A fluid skater, Zharkov is agile and speedy, which is quite surprising for his mammoth figure. The 6’3″ winger’s patented wrist shot rockets off his stick and his stickwork is that of a prototypical Russian forward…smooth, quick, and filled with finesse. His defensive game has increased leaps and bounds since his time in Russia, breaking up plays or separating the puck from opponent’s stick. His size certainly aids in the physical aspects of the game along the boards, in front of the net, or simply laying out an open ice hit. The one thing that Zharkov lacked this season with the Bulls was consistency. It seems to be a problem with many players his age. The talent is there, but it can’t be displayed cohesively game in and game out.
Although he only put up 36 points this year, scouts have already begun to rave about Zharkov and his elite level offensive skills paired with his defensive abilities. ISS ranked him 58th, but others have put him as high as the top 30 (including me). If he’s drafted in the 1st, 2nd, or any other round after that, the thing fans need to know is that Zharkov is a quality player who looks to have a prosperous NHL career ahead of him.
“Zharkov is a well sized forward who shows high-end offensive abilities. He is a very strong skater, regardless of his size. He really maximizes his footwork, and really drives his legs to generate as much speed as possible. He also is effective at going wide on defenceman and driving the net on his off wing, bringing on a scoring chance or drawing a penalty. He has a rocket of a shot that can beat goaltenders clean within 10 feet of the net. He has one of the better ‘sticks’ in the draft. He is very strong at causing turnovers in the neutral zone by either putting his stick in a passing lane of stick checking an unsuspecting player. His other obvious asset is his puck skills. He showed strong hands in close, and has the ability to create offense by either reading the play and making a smart pass or skating through an opposition defender. He is not shy physically and willing to battle for loose pucks. He still is not as consistent as I would like to see him be, but the willingness is there.

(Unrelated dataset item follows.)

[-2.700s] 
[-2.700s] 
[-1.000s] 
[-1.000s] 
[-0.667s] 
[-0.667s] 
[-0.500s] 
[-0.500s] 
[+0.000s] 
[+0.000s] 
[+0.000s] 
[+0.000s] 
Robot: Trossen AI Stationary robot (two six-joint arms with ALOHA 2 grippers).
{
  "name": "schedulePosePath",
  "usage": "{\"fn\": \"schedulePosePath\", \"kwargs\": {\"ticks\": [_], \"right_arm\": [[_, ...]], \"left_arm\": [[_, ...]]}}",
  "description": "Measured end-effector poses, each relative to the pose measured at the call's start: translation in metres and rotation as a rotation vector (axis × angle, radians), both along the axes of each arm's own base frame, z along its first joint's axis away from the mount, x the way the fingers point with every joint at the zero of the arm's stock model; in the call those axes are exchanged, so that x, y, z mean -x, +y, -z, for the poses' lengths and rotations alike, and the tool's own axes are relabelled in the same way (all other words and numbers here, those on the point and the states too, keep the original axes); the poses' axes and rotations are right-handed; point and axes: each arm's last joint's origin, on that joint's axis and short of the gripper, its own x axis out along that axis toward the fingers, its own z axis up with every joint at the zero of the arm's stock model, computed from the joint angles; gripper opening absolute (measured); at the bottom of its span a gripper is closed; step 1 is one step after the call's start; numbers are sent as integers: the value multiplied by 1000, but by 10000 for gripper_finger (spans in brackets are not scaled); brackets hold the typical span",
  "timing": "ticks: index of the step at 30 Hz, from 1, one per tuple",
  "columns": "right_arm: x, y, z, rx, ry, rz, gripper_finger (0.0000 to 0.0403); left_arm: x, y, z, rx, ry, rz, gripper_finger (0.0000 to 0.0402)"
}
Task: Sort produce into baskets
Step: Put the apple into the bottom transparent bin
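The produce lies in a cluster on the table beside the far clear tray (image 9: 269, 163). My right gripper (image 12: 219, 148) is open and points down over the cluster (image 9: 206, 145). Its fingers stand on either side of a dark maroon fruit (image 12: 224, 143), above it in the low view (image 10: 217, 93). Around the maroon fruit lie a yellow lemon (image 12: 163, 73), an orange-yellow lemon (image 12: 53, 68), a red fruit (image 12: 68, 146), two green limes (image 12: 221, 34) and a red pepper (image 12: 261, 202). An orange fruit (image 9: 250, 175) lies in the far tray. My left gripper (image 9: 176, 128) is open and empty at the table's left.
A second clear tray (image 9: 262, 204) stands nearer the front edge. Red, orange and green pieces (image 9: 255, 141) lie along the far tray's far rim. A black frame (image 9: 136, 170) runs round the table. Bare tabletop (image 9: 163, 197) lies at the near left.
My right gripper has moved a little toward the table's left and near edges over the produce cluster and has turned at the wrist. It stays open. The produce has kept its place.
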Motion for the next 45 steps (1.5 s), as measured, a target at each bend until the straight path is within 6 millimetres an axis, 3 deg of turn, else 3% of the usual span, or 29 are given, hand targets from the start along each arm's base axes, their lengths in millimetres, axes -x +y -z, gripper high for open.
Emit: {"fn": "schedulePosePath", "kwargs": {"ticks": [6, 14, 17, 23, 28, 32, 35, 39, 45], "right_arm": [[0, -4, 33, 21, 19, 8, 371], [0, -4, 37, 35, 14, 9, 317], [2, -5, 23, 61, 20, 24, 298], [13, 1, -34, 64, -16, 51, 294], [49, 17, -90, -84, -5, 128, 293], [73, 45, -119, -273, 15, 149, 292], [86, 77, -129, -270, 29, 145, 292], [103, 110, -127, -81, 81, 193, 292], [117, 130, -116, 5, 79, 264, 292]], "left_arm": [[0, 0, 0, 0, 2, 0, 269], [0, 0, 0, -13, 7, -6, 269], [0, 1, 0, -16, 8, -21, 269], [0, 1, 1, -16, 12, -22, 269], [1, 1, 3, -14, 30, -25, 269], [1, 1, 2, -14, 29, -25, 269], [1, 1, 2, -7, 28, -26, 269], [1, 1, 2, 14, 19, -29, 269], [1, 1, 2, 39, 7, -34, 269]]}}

I do love Zharkov’s long term upside, but at the same time there are some concerns. He seems to be a player who has a ton of skills, but at times he doesn’t know what to do with it. He will skate into defenders instead of passing off the puck when he had the opportunity. He often seems unaware of his surroundings, and needs to know where everyone on the ice is at all times. He often gets cause with his head down in all three zones, which is something that needs to change before he moves forward. Positionally, he needs to improve his three-zone play and know where he needs to be positionally in all three zones.” – Sean Lafortune, The Prospect Blog
“If you catch Zharkov on a good game, you might think you’re seeing one of the premier goal scorers in the 2012 NHL Draft. However, Zharkov’s enigmatic play leaves a lot to be desired as he struggled with consistency aside from an early season goal scoring streak. Zharkov is a perimeter player who doesn’t contribute much when he isn’t scoring. Scoring, however, is something that he is very capable of doing as Zharkov has an excellent shot and a slick repertoire of one-on-one moves. He’s a good skater and has promising size, but he doesn’t utilize these attributes enough. Zharkov can disappear against physical teams and will need to take his competitive drive to the next level if he wants to play at the NHL level.” – The Scouting Report
Zharkov played in the U-18 WJC where he registered 5 points (1G, 4A) in 6 games.
ETA: 2-3 years
Risk: 3/10 Reward: 9/10
Top line left wing
- Defensive awareness
- Stickhandling ability (especially close to the net)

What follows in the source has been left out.